When the series was reinvigorated in the early eighties, it revisited the staples: Space Opera of the far future (Four To Doomsday, Earthshock); the contemporary with weird goings-on (Time-Flight); the past with an alien threat (The Visitation) and the pure historical of a cricket match and masked ball (albeit with the threat of a maniac dressed as a Harlequin) in 1925. Many serials seemed fresh in the Davison era simply because they were essentially Hartnell-style adventures except this time in colour with a more frenetic pace. Black Orchid, whilst a genuine departure for the show in 1982, was very much in keeping with the mood of the early eighties in televisual terms. 1981 had seen the popular adaptation of Brideshead Revisited and soon The Jewel In The Crown would sweep all before it, whilst at the cinema there was Chariots Of Fire. History was definitely in! The nearest thing to a pure historical in the years before this had been a trip to an Edwardian lighthouse but even that saw the Doctor menaced by a Rutan. History it seemed, especially during the Graham Williams era, belonged on other planets. Witness the pomp and ceremony displayed in The Ribos Operation and The Androids Of Tara, both good examples of non-terrestial psuedo historicals.

Mark Gatiss scripted the first “past adventure” of the revived series: 2005’s The Unquiet Dead. Set in Victorian Cardiff of 1869, the setting was dressed almost like a Dickensian Christmas card. Television of the noughties, awash with cinematic period drama, virtually demanded the Doctor meet Charles Dickens. Once again the staples were revisited, only this time from a point of view of feeding a internet-savvy public. Keen to promote the new look show, the media knew Dickens’ name would catch the public’s eye – everyone had heard of Dickens. Back in 1966 it would be seen as really obvious but by then Who had gone back in time on several occasions and already met the likes of Robespierre and Nero. Gareth Roberts, Gatiss’ nearest rival in the historical adventures, seems equally determined to mine the great writers – William Shakespeare and Agatha Christie providing cameos in the (equally literary obsessed) Russell T. Davies era. In the Moffat era other professions were considered with politics, art and piracy coming to the fore and now this series we have mediaeval philanthropy. Whether Robin Hood actually counts as a genuine historical figure is neither here nor there, the historical romp (albeit one with alien technology) is alive and in rude health in the current series.
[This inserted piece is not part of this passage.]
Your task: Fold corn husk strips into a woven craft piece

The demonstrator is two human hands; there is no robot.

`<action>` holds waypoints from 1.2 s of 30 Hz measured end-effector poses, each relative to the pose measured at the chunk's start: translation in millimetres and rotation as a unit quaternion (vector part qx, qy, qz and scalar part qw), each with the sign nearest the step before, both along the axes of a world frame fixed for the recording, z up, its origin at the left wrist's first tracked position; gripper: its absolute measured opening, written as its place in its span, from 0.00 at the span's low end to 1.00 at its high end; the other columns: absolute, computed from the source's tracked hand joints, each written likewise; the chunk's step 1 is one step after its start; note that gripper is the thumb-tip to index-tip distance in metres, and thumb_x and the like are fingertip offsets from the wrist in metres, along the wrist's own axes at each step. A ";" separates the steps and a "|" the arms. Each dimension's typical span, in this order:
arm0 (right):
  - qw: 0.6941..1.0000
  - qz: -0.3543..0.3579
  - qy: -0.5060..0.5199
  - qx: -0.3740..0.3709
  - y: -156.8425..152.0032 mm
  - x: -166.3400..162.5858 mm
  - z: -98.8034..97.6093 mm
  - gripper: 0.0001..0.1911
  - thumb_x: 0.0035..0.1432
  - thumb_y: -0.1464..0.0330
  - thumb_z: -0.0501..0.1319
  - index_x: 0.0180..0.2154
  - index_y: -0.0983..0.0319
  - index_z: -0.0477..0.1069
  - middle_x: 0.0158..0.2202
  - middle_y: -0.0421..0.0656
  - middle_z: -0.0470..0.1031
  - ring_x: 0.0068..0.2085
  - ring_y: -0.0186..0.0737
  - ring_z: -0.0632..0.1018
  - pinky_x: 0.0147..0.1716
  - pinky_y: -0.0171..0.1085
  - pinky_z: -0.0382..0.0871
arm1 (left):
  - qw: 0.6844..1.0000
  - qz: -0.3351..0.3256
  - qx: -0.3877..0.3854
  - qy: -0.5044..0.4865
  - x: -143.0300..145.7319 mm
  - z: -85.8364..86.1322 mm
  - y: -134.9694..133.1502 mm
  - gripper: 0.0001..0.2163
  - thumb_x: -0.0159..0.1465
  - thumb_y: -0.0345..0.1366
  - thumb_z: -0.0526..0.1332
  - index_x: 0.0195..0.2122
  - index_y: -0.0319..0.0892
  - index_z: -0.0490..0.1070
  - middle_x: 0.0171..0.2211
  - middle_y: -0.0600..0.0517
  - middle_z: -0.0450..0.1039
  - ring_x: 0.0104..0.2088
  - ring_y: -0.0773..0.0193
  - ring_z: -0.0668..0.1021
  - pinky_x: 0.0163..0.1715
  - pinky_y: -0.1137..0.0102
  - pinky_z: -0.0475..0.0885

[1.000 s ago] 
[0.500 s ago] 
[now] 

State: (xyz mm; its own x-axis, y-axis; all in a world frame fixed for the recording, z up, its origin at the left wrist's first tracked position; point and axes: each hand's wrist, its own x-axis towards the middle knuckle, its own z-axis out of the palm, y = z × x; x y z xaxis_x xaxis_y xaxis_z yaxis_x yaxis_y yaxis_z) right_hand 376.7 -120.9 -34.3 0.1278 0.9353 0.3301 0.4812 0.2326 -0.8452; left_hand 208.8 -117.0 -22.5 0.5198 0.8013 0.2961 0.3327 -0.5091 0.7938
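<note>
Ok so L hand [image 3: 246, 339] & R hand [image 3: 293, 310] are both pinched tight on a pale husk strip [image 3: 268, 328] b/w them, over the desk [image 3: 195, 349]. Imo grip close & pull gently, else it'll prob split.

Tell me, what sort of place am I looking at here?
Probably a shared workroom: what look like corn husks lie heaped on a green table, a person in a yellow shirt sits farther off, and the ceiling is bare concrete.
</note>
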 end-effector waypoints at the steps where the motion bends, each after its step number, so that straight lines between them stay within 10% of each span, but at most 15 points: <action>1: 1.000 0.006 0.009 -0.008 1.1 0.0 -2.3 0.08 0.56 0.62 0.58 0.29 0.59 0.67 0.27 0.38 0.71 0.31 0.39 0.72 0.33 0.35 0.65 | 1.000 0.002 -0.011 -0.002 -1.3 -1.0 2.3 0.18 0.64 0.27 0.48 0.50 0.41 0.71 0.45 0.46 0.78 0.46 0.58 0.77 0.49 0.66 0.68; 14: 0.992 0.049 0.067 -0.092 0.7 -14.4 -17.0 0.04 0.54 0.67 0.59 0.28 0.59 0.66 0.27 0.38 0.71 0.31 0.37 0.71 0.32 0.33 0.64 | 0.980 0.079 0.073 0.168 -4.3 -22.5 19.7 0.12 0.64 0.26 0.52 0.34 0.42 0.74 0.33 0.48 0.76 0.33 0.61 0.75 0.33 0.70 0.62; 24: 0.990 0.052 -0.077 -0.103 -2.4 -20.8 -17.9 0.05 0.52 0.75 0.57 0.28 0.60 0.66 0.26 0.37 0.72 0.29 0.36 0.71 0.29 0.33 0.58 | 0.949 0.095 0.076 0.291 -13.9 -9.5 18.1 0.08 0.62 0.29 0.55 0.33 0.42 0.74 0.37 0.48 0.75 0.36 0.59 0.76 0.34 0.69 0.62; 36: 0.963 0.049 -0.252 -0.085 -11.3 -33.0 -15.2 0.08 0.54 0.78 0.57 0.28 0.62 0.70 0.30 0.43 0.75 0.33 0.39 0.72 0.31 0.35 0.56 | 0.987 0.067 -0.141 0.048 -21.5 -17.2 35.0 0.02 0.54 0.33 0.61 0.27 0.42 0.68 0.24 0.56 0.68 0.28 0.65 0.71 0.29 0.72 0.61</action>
So, if you’ll forgive the paradox, what is the future of the historical? Is a pure historical actually feasible in this day and age? Would it hold its own in the ratings? The recent overnight ratings (for what they are worth) suggested Doctor Who can expect a steady 5 million viewers, whether it’s showing us Daleks or mediaeval outlaws. If Moffat were to give us the odd pure historical, where in history might the venerable Time Lord end up? Whom might he meet? Vincent Van Gogh in Vincent And The Doctor – without a doubt an episode which would have been so much better served as a pure historical character study, carrying as it did the theme of mental health, is a great example of what can be done. The alien threat felt so tacked to appease Who fans demanding the Doctor encounter a monster each week. There is real potential in the form, if the historical figure and setting are sufficiently interesting.

If ever there was ever a time ripe for a pure historical, surely now is the time. How about a story set in Ancient Egypt? A plague village during The Black Death? Perhaps a meeting with William Caxton and exploring the potential of his printing press? Maybe, for fans of arrows hitting the TARDIS a sudden arrival during the Battle of Agincourt? Perhaps a trip to France and an attempt by Clara to rescue Joan of Arc only for the Doctor to veto the idea? A trip on a galleon with Drake in The Spanish Armada? Perhaps encountering some real Roundheads and Cavaliers instead of the re-enactments of The Awakening? A Restoration comedy? Dick Turpin and highwaymen in Regency times? How about encounters with notable scientists: Marie Curie, Ernest Rutherford or Alexander Fleming? So many rich possibilities, so much time! Over to you Mr Moffat, just don’t set it in Victorian London!